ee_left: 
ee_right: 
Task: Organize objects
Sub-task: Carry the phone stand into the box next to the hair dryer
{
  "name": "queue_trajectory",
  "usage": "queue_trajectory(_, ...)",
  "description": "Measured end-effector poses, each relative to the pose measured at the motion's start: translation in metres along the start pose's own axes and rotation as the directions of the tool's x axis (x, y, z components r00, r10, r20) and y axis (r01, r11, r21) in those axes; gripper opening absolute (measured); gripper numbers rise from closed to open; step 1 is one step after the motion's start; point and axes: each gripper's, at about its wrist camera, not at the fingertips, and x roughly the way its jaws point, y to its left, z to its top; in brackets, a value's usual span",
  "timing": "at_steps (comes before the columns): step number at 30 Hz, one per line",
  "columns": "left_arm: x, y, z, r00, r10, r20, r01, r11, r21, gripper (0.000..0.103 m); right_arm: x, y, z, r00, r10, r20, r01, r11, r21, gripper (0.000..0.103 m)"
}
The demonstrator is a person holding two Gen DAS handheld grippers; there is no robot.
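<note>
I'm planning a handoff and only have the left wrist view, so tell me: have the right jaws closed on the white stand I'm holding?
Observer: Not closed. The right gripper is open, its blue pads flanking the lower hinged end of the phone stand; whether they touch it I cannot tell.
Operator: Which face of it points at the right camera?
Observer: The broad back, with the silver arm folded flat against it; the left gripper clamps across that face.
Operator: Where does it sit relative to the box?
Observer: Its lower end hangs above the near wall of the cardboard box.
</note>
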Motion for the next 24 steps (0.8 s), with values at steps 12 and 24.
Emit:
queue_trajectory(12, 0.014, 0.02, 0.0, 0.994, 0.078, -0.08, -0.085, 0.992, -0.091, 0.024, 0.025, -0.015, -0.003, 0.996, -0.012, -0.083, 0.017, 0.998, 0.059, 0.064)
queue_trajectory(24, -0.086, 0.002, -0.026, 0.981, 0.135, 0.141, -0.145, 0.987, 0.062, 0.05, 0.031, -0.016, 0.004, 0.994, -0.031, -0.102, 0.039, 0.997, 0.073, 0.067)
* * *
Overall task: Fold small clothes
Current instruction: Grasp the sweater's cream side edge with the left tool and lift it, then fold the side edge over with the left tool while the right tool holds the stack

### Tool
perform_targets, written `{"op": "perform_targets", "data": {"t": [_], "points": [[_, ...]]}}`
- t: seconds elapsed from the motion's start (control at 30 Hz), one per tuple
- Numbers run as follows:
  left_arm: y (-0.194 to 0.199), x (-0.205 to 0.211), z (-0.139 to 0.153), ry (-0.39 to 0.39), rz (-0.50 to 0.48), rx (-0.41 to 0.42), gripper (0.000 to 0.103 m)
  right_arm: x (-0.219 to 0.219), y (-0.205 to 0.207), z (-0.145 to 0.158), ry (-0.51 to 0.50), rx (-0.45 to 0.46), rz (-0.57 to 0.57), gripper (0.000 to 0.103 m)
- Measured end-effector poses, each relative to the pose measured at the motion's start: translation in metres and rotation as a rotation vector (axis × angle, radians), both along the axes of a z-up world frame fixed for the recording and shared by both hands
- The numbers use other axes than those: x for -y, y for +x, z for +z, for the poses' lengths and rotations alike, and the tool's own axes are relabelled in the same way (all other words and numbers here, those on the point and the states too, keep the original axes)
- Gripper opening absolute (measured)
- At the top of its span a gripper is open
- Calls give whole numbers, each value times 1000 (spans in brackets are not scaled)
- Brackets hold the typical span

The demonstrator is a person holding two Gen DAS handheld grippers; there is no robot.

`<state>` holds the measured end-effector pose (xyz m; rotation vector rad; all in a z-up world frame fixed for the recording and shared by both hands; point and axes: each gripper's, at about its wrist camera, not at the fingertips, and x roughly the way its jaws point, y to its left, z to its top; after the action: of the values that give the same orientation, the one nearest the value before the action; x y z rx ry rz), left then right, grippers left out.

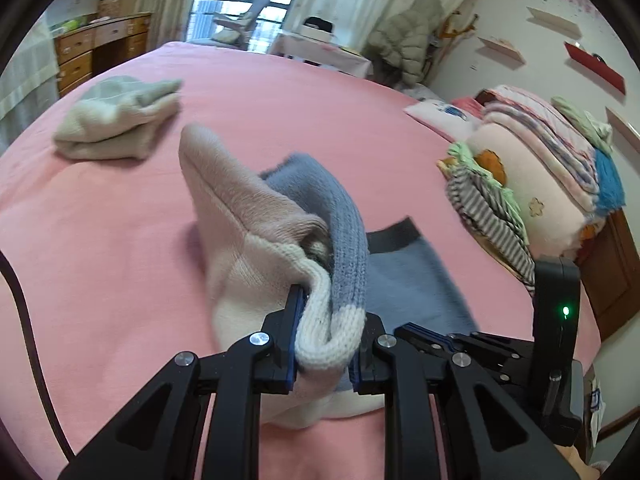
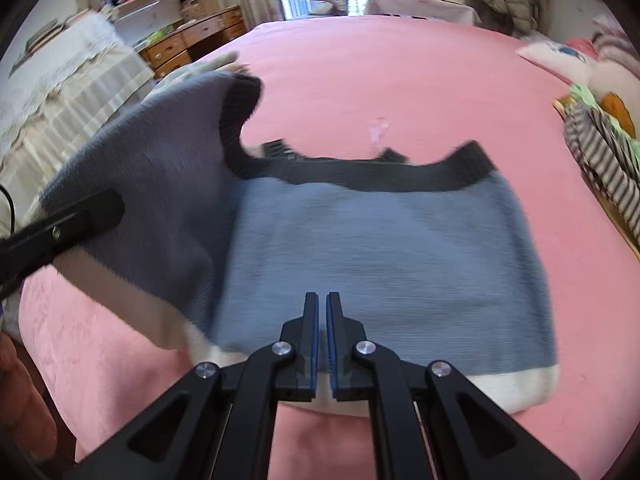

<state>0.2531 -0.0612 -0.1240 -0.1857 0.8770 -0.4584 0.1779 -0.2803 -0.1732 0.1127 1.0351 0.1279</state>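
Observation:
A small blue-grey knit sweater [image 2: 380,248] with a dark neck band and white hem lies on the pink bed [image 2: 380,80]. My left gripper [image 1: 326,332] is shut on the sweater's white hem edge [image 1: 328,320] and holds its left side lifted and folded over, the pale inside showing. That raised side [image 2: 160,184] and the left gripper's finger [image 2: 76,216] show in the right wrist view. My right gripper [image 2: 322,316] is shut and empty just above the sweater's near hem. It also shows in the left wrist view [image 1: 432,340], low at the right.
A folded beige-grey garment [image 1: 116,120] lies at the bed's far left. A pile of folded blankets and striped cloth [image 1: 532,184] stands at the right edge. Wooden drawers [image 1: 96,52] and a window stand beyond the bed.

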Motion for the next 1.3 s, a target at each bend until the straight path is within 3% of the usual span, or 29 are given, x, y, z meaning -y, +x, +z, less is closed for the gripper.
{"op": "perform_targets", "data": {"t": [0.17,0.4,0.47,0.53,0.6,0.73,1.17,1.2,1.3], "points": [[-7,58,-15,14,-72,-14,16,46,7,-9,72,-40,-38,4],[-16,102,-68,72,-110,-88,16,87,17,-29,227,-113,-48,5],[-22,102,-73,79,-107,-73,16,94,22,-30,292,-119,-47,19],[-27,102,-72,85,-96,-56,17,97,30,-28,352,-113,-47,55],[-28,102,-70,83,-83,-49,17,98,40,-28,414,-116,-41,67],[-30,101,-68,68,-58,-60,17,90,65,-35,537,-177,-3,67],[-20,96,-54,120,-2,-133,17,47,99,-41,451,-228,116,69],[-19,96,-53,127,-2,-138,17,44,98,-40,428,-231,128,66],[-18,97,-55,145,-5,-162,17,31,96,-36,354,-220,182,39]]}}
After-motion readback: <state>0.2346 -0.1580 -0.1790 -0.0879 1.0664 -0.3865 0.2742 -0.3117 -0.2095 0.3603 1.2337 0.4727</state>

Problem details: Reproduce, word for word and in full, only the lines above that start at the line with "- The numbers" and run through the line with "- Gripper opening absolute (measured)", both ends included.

Your response:
- The numbers use other axes than those: x for -y, y for +x, z for +z, for the poses' lengths and rotations alike, and the tool's own axes are relabelled in the same way (all other words and numbers here, those on the point and the states too, keep the original axes)
- Gripper opening absolute (measured)

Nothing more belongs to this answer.